TASK OBJECTIVE →
Before you write out the listing, remove the pictures; everything else stays exactly as it is.

DATA FOR ANALYSIS →
*** Begin section ***
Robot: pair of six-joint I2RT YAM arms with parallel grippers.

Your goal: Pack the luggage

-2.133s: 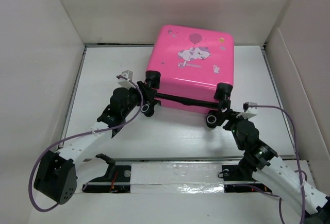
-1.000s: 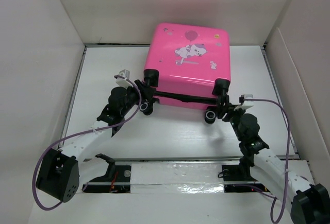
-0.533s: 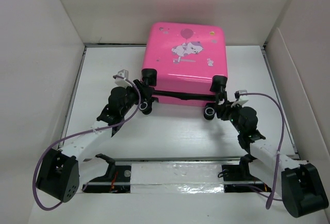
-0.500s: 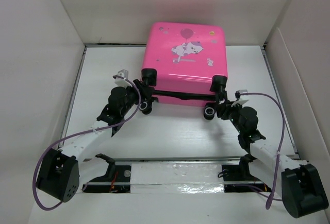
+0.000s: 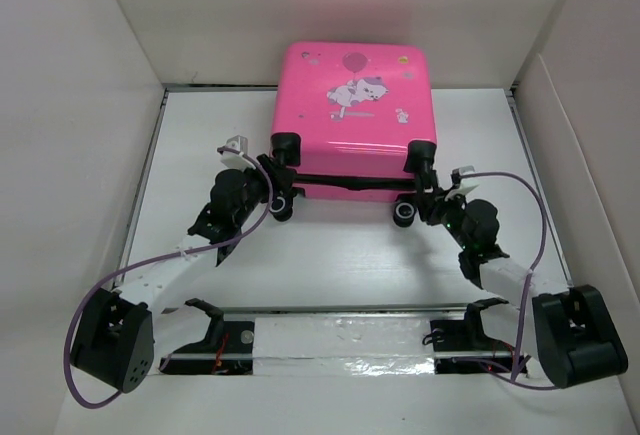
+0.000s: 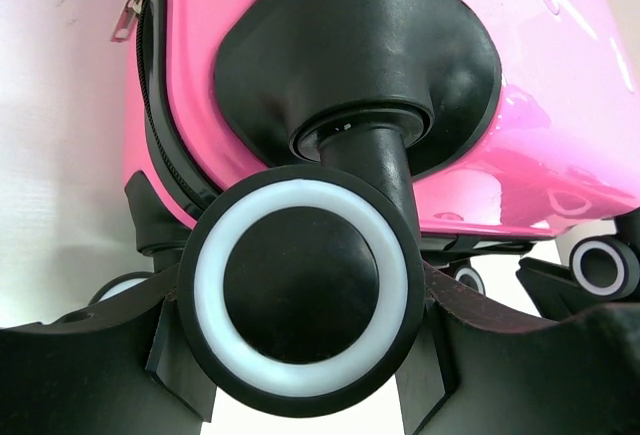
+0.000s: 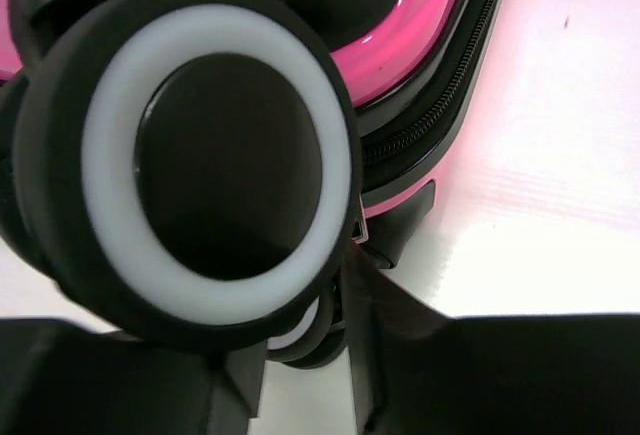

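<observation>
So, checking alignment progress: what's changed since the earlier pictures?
The suitcase turned square to the table and slid back. The right gripper followed at the right wheel, its arm folding in. The left gripper stayed on the left wheel.

bright-pink hard-shell suitcase (image 5: 352,120) rotated square to the back wall and shifted left; right gripper (image 5: 413,207) swung in with its black near-right wheel (image 5: 404,214), jaws narrower than before.
</observation>
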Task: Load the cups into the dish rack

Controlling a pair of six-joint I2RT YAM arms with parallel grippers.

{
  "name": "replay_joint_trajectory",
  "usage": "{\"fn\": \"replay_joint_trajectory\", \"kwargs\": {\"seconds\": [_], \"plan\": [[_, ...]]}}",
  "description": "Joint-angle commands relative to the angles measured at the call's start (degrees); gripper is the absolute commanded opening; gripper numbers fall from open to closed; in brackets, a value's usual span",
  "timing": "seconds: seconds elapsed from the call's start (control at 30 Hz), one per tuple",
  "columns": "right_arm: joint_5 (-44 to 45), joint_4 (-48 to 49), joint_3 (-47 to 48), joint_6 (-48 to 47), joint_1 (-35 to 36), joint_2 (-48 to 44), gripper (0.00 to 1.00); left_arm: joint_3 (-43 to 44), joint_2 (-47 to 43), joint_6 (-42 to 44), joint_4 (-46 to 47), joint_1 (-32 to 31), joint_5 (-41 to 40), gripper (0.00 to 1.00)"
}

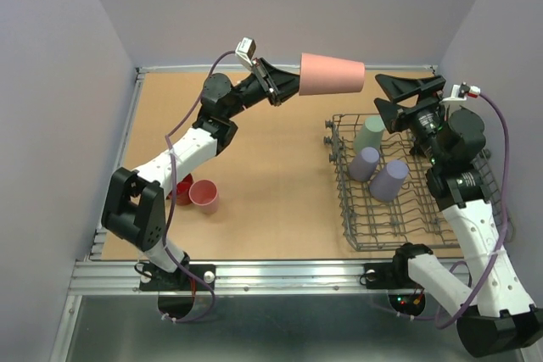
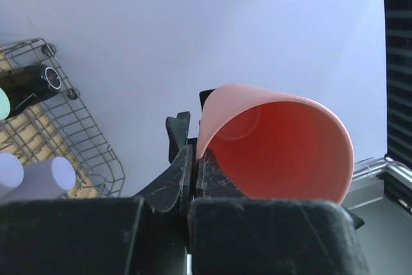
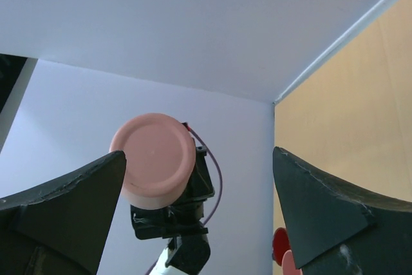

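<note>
Two robot arms stand at the near edge of a brown board tabletop (image 1: pixel 271 175). At left, the left arm bends at the elbow and stretches up and to the right. Its left gripper (image 1: pixel 287 85) is clamped on a matte pink handleless tumbler (image 1: pixel 333 74), held on its side in the air with its mouth toward the gripper and its base toward the right arm.

Below that arm, a glossy red mug (image 1: pixel 181 192), partly hidden by the arm, and a second pink tumbler (image 1: pixel 204 196) stand side by side on the table, well apart from the rack.

To the right, a grey wire dish rack (image 1: pixel 399 231) holds a sage-green tumbler (image 1: pixel 368 135), a lavender tumbler (image 1: pixel 365 164) and a second lavender tumbler (image 1: pixel 389 180), all tilted among the tines.

At far right, the right arm stands upright beside the rack. Its right gripper (image 1: pixel 392 97) hangs over the rack's far end, jaws spread wide and empty, pointing at the held tumbler, near it but apart.

Only the left wrist view shows the held tumbler's open mouth and its salmon inside, with the wall caught between the two fingers (image 2: pixel 177 178). Only the right wrist view shows its flat round base, facing the camera between that gripper's own spread fingers (image 3: pixel 322 198).
</note>
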Motion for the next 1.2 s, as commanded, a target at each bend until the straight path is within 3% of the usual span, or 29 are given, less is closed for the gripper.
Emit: {"fn": "replay_joint_trajectory", "kwargs": {"seconds": [0.0, 0.77, 1.17], "plan": [[-1.9, 9.1, 2.6, 1.1, -0.1, 0.7, 1.00, 0.4, -1.2, -2.6, 7.3, -0.6, -0.8, 0.00], [-6.7, 25.6, 1.0, 6.6, 0.7, 5.0, 1.00, -1.7, 0.3, -4.2, 10.8, -5.6, -5.8, 0.00], [-4.3, 25.0, 1.9, 3.1, 8.6, 7.9, 1.00, -0.7, 1.7, -2.5, 10.8, -7.1, -8.7, 0.00]]}}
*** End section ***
EXERCISE SOLUTION →
Robot: pair of six-joint I2RT YAM arms with parallel grippers.

Your goal: Pack the luggage

-2.133s: 
-1.000s: 
-0.533s: 
-0.500s: 
+0.000s: 
+0.000s: 
+0.000s: 

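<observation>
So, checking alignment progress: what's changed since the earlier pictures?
The suitcase turned square to the table and slid back. The right gripper followed at the right wheel, its arm folding in. The left gripper stayed on the left wheel.

bright-pink hard-shell suitcase (image 5: 352,120) rotated square to the back wall and shifted left; right gripper (image 5: 413,207) swung in with its black near-right wheel (image 5: 404,214), jaws narrower than before.
</observation>
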Task: Load the cups into the dish rack

Controlling a pair of six-joint I2RT YAM arms with parallel grippers.

{
  "name": "replay_joint_trajectory",
  "usage": "{\"fn\": \"replay_joint_trajectory\", \"kwargs\": {\"seconds\": [_], \"plan\": [[_, ...]]}}",
  "description": "Joint-angle commands relative to the angles measured at the call's start (degrees); gripper is the absolute commanded opening; gripper numbers fall from open to closed; in brackets, a value's usual span",
  "timing": "seconds: seconds elapsed from the call's start (control at 30 Hz), one per tuple",
  "columns": "right_arm: joint_5 (-44 to 45), joint_4 (-48 to 49), joint_3 (-47 to 48), joint_6 (-48 to 47), joint_1 (-35 to 36), joint_2 (-48 to 44), gripper (0.00 to 1.00); left_arm: joint_3 (-43 to 44), joint_2 (-47 to 43), joint_6 (-42 to 44), joint_4 (-46 to 47), joint_1 (-32 to 31), joint_5 (-41 to 40), gripper (0.00 to 1.00)"
}


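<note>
Two robot arms stand at the near edge of a brown board tabletop (image 1: pixel 271 175). At left, the left arm bends at the elbow and stretches up and to the right. Its left gripper (image 1: pixel 287 85) is clamped on a matte pink handleless tumbler (image 1: pixel 333 74), held on its side in the air with its mouth toward the gripper and its base toward the right arm.

Below that arm, a glossy red mug (image 1: pixel 181 192), partly hidden by the arm, and a second pink tumbler (image 1: pixel 204 196) stand side by side on the table, well apart from the rack.

To the right, a grey wire dish rack (image 1: pixel 399 231) holds a sage-green tumbler (image 1: pixel 368 135), a lavender tumbler (image 1: pixel 365 164) and a second lavender tumbler (image 1: pixel 389 180), all tilted among the tines.

At far right, the right arm stands upright beside the rack. Its right gripper (image 1: pixel 392 97) hangs over the rack's far end, jaws spread wide and empty, pointing at the held tumbler, near it but apart.

Only the left wrist view shows the held tumbler's open mouth and its salmon inside, with the wall caught between the two fingers (image 2: pixel 177 178). Only the right wrist view shows its flat round base, facing the camera between that gripper's own spread fingers (image 3: pixel 322 198).
</note>
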Motion for the next 1.2 s, as commanded, a target at each bend until the straight path is within 3% of the usual span, or 29 are given, less is closed for the gripper.
Emit: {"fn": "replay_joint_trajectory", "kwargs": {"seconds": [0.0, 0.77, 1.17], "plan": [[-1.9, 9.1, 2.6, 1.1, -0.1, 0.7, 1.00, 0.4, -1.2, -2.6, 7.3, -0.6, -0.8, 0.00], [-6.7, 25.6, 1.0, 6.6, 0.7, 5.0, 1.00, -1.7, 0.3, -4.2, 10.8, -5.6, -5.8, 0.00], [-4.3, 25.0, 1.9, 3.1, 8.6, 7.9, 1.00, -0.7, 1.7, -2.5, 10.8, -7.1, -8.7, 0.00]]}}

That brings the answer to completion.